Noch etwas zeigt sich in aktuellen Erhebungen (u.a. infas – Institut für angewandte Sozialforschung et al. (2023): Ergebnisse der Vermächtnisstudie 2023. Unter URL: https://www.infas.de/ergebnisse-der-vermaechtnisstudie-2023/): Über alle Schichten, Berufe und Regionen hinweg bilden Frauen die am meisten gefährdete Personengruppe. Es sind vorwiegend Frauen im Alter von 30 bis 45 Jahren, in heterosexuellen Paarbeziehungen lebend, mit Kindern. Pflegende, alleinerziehende und beruflich gering qualifizierte Frauen sind zusätzlich belastet.

Der Begriff „Mental Load“ wurde in den 1970er Jahren in den USA geprägt. Populär wurde er durch den Comic „You should’ve asked“ von Emma. Er beschreibt die ungleiche Gewichtung von Organisations- und Haushaltsarbeit in heterosexuellen Beziehungen.

Vor 50 Jahren war die Rollenverteilung klar: Vati geht arbeiten, Mutti kümmert sich um Kinder und Haushalt. Ein Erwerbseinkommen reichte aus, die Verantwortungen waren eindeutig geregelt. Dass sich manche Frauen heutzutage das tradierte Modell zurückwünschen (siehe TradWive-Bewegung), zeigt die immense Überlastung und Überforderung mit den an sie gerichteten Erwartungen, denen sie nicht gerecht werden können.

Der Irrglaube, Frauen könnten heute alles erreichen und hätten dieselben Karrierebedingungen wie Männer, verzerrt die Realität. Er verursacht immensen Druck, alles zu sein: die perfekte Partnerin, organisierte Hausfrau, aufopfernde Mutter und leistungsfähige Arbeitnehmerin.

Studien belegen (Lott, Yvonne; Bünger, Paula (2023): WSI Report Nr. 87. Mental Load – Frauen tragen die überwiegende Last. Unter URL: https://www.boeckler.de/fpdf/HBS-008679/p_wsi_report_87_2023.pdf ): Obwohl die Frauenerwerbsquote steigt, werden Frauen von Mental Load und Care-Arbeit nicht in gleichem Maße entlastet. Selbst wenn die Frau voll erwerbstätig ist und ihr Einkommen das des Partners übersteigt, leistet sie deutlich mehr unbezahlte Arbeit im privaten Raum als ihr Mann.

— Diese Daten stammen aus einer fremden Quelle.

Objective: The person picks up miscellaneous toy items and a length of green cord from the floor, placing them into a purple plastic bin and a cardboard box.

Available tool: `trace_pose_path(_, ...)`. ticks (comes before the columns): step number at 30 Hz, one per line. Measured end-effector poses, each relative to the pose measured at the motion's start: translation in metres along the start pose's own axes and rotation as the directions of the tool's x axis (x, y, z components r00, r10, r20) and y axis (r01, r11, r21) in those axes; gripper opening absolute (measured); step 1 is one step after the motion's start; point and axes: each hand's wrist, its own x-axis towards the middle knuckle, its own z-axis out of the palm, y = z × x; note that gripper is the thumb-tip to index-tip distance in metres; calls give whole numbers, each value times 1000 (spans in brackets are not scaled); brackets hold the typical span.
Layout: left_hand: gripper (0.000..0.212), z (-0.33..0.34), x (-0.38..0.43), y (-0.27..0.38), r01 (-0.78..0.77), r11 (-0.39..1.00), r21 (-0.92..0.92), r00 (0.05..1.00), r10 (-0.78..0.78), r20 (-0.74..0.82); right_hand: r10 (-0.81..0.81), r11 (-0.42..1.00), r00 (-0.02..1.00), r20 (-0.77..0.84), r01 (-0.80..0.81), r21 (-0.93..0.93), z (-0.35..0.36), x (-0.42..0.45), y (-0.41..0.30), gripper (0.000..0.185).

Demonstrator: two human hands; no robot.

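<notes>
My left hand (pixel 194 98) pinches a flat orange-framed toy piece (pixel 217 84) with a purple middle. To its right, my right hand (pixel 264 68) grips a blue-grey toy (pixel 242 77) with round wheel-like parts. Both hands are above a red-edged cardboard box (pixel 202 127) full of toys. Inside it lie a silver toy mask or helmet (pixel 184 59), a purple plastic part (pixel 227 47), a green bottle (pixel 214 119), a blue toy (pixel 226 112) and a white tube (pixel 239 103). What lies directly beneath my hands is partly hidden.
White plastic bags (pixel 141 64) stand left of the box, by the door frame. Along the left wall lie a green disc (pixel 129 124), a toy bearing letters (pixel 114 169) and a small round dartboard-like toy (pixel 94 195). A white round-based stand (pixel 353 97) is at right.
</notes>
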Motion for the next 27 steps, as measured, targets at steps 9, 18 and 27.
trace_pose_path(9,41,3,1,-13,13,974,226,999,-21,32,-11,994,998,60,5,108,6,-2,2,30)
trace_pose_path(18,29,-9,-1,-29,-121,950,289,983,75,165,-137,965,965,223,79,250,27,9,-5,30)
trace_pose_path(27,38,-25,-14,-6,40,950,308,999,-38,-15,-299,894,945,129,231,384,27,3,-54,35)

Das Resultat: chronischer Stress, der zu Erschöpfung, Schlafstörungen, Konzentrationsproblemen und einem geschwächten Immunsystem führt. Erschöpfungsdepressionen und Angststörungen können die Folge sein. Gut ausgebildete Frauen trennen sich häufiger und entscheiden sich vermehrt gegen eigene Kinder – einer der Gründe für die sinkende Geburtenraten hierzulande.

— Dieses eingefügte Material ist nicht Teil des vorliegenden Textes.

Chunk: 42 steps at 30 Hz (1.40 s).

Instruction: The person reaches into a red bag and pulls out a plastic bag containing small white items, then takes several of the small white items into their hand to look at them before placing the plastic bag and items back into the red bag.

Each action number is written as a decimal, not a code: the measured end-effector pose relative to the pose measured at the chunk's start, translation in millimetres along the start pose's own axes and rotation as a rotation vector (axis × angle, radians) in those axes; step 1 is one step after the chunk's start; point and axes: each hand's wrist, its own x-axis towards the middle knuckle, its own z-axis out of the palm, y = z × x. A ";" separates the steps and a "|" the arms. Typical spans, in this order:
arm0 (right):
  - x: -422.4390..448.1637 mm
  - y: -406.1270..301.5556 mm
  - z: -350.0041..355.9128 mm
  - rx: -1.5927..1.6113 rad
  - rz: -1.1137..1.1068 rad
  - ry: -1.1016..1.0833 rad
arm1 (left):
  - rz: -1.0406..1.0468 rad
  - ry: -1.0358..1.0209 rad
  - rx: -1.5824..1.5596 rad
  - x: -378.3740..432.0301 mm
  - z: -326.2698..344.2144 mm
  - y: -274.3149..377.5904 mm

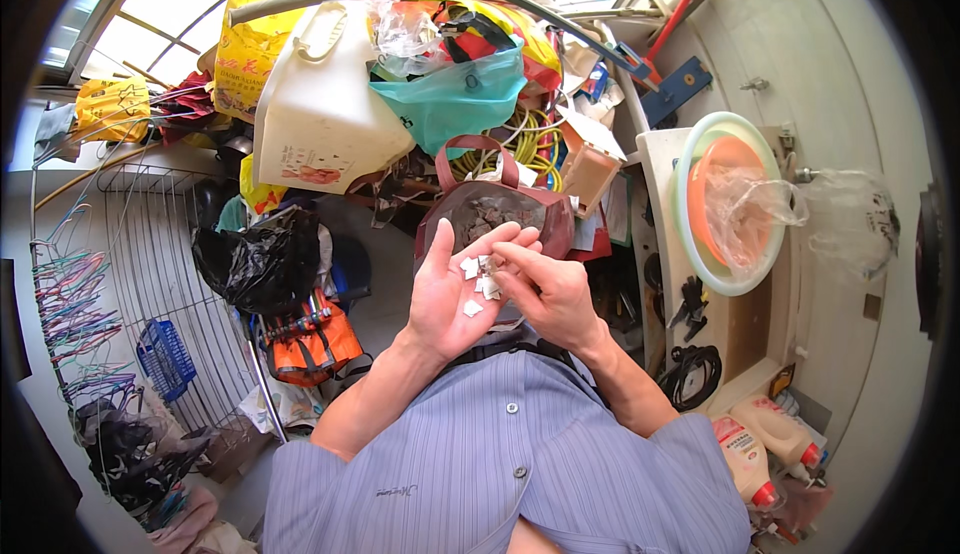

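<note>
My left hand [448,300] lies palm up in front of my shirt, its fingers extended, with several small white torn pieces [489,286] on the palm and fingers. Over them is my right hand [551,291], thumb and forefinger brought together at the pieces. Whether a piece is pinched between those fingertips is too small to tell. Just beyond both hands stands a dark red bag [556,216] with a looped handle [510,171]. Its top shows greyish-brown crumpled bits [491,216] inside.
A white plastic container [330,103] and a teal plastic bag [457,96] are beyond the red bag. Nested basins [686,216] stand right, above a coiled black cable [691,377]. At left are a black plastic bag [259,261], an orange bag [315,347] and a wire rack [142,254].
</note>
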 end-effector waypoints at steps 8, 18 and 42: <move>0.0 3.8 -1.4 -0.138 -0.195 -0.070 | -0.014 -0.026 -0.049 -0.5 0.4 0.4; -10.1 -4.9 -12.6 -0.007 -0.040 -0.011 | 0.024 -0.052 -0.155 0.9 6.0 7.3; -24.2 8.9 -1.6 0.044 0.140 -0.021 | 0.071 0.155 -0.114 7.0 -37.8 4.5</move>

Die Ursachen für die Ungleichbelastung sind vielfältig und nicht auf vorsätzliche Unterlassung der Männer zurückzuführen:

  • Traditionelle Rollenbilder: Unsere eigene Sozialisation mit einer sich aufopfernden Mutter und einem passiven Vater prägt. Stereotype finden sich in Kinderbüchern und Medien. Die widerlegte Theorie des „Mutterinstinkts“ hält sich hartnäckig.
  • Mediale Darstellung von Frauen: Frauen werden in Mainstream-Formaten oft als zuarbeitende und fürsorgliche Nebenrolle dargestellt. Zudem werden weibliche Führungskräfte in Politik und Wirtschaft häufiger medial angegriffen oder ihre Mutterschaft als Hindernis instrumentalisiert.
  • Mangelnde Kommunikation/Erschöpfung: Frauen mit geringem Einkommen oder Bildungslücken fehlt oft die Kraft für feministische Kämpfe. Sie wählen den Weg des geringsten Widerstands: „Bevor ich diskutieren muss, mache ich es lieber selbst.“
  • Hierarchisierung und fehlende Wertschätzung: Im Berufsumfeld übernehmen Frauen häufiger assistierende, organisatorische Kleinstaufgaben (z.B. Spülmaschine ausräumen), unabhängig von ihrer Qualifikation. Im Privaten hingegen fungieren Frauen als „Top-Managerinnen“, während Männer eher als Befehlsempfänger (re-) agieren. Dies zeigt: Mental Load ist ein strukturelles (und kein individuelles) Problem, begründet im Patriarchat und Kapitalismus. Lücken im System, wie fehlende KiTa-Plätze, begrenzte Homeoffice-Möglichkeiten, das Ehegattensplitting usw. verstärken die Problematik.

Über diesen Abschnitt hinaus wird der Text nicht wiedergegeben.